Written for scoutsauce, aka cawburn on deviantART. She recently turned eighteen, and so I tried to write some cute stuff with Engineer and Scout having a sort of mentor and student relationship. It didn't really work out as planned, but, you know, I tried.


Engineer knew, without a doubt, that even if the war went on for years, his and the rest of his team's employment with RED would not last forever. Eventually they would either become too old or simply get bored, retiring, quitting, maybe even getting fired. It was good to have a back up plan, regardless of their high payrolls. (You never really knew what would happen with money.) He had one—more than one, really—and from what he had gathered, talking to them over the time they'd all been together, most of his colleagues had plans as well.

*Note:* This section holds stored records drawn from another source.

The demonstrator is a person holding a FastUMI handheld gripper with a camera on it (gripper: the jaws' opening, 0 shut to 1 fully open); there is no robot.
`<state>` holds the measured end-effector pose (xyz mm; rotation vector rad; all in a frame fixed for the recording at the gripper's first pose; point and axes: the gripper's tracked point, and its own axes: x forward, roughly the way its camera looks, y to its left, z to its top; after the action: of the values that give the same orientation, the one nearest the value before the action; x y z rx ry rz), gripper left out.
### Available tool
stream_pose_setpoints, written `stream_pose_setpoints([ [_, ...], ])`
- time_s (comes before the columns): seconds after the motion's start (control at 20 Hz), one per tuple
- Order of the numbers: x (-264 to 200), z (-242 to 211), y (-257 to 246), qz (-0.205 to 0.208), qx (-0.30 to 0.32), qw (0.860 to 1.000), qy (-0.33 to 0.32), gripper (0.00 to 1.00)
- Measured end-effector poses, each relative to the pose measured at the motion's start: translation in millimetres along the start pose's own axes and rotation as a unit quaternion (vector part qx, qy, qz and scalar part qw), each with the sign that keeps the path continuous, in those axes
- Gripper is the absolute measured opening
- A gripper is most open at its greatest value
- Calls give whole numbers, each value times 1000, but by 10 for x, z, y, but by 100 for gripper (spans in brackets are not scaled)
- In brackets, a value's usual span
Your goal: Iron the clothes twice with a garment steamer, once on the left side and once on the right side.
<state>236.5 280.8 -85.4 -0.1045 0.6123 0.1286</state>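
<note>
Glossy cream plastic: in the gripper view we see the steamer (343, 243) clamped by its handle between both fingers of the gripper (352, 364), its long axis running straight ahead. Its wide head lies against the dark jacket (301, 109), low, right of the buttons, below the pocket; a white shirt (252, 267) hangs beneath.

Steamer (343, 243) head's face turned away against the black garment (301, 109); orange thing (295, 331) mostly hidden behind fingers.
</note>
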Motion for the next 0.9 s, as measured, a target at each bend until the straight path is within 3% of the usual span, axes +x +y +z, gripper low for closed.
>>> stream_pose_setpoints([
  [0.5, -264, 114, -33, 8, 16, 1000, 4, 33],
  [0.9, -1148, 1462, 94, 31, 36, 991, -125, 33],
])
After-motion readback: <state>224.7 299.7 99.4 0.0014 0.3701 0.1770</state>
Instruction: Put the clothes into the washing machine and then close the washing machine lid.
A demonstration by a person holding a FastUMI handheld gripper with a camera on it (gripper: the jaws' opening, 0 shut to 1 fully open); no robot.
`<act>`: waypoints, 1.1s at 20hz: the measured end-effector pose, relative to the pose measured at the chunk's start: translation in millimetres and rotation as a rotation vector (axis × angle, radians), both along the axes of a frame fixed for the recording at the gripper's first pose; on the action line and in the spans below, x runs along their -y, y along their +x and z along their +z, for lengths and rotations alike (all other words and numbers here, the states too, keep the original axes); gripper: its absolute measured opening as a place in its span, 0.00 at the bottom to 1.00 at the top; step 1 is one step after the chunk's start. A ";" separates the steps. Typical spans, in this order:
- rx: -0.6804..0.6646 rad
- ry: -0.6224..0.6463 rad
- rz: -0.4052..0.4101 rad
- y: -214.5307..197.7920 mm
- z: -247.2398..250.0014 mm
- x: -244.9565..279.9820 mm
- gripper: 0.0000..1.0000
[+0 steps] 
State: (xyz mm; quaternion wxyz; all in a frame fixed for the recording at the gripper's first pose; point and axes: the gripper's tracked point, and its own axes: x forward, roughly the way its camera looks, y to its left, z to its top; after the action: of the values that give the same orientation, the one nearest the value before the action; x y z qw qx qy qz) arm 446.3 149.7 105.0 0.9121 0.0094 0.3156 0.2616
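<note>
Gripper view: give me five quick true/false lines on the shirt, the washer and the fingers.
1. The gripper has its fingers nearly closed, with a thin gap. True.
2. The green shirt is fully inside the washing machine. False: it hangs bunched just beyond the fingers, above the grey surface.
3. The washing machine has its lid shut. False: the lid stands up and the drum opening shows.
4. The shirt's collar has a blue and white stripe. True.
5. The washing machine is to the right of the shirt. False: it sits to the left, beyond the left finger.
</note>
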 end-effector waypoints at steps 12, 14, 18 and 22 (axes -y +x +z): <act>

The only one who didn't have a plan was Scout. It fit the kid's personality; he always went into situations before anyone could talk to him, before he had even thought about what might happen. He was impulsive. Engineer also hadn't seen Scout exhibit too many skills past talking fast, running, and beating people to death with baseball bats. They were all certainly good for what he was doing right now, but what about when Scout had to go back to civilian life? He couldn't exactly walk into an office with that on his résumé.

So he took it upon himself to teach Scout some skills outside of murder. That decision was how he found himself standing outside of the base, pencil and paper in hand, trying to convince the young man to let him teach him physics.

"It'd be a great opportunity," Engineer wheedled, grinning. "I get to practice my teaching skills, which are mighty rusty, and you get to learn something! It's a perfect trade."

"Science is for fags," Scout said, frowning.

Engineer glared at him, for both the slight against his own honor, and the slight against the honor of scientists everywhere. "You try telling that to a man like Nikola Tesla."

"Never heard of him." Scout crossed his arms, looking skeptical. "What'd he do?"

"Only everything! He was an inventor, and an electromechanical engineer; he worked on remote control, and computer science, and nuclear physics, and radar, and Hell, even robotics—"

"Jesus, don't get too excited," Scout said with a snort. "He get any hot chicks for it, or was he just a nerd?"

Engineer scratched his cheek. "Well, not exactly. I mean, he had ladies running after him and all, but he believed chastity was the way to a clearer mind. Reaching knowledge was easier, and all that… I mean, it's not strange," he hurried on as Scout raised his eyebrows. "Newton had the same sort of ideas, and look at what he contributed, too!"

"They were both fags, then. And who the fuck is Newton?"

Engineer clapped a hand to his forehead. "You don't even know Newton? But you must have studied gravity in school—"

"The fuck is gravity?"

Engineer backed away slowly, shaking his head as he did so. "I can't teach you. You're… It's too much." As he walked quickly into the base, he wiped his forehead, already trying to block the memory of Scout's supreme ignorance from his mind. Let the boy keep his limited skill set! He could join a gang, so long as Engineer never had to heard the words "what is gravity" from anyone above five years of age ever again.

Back outside, Spy took off his disguise and laughed until he choked.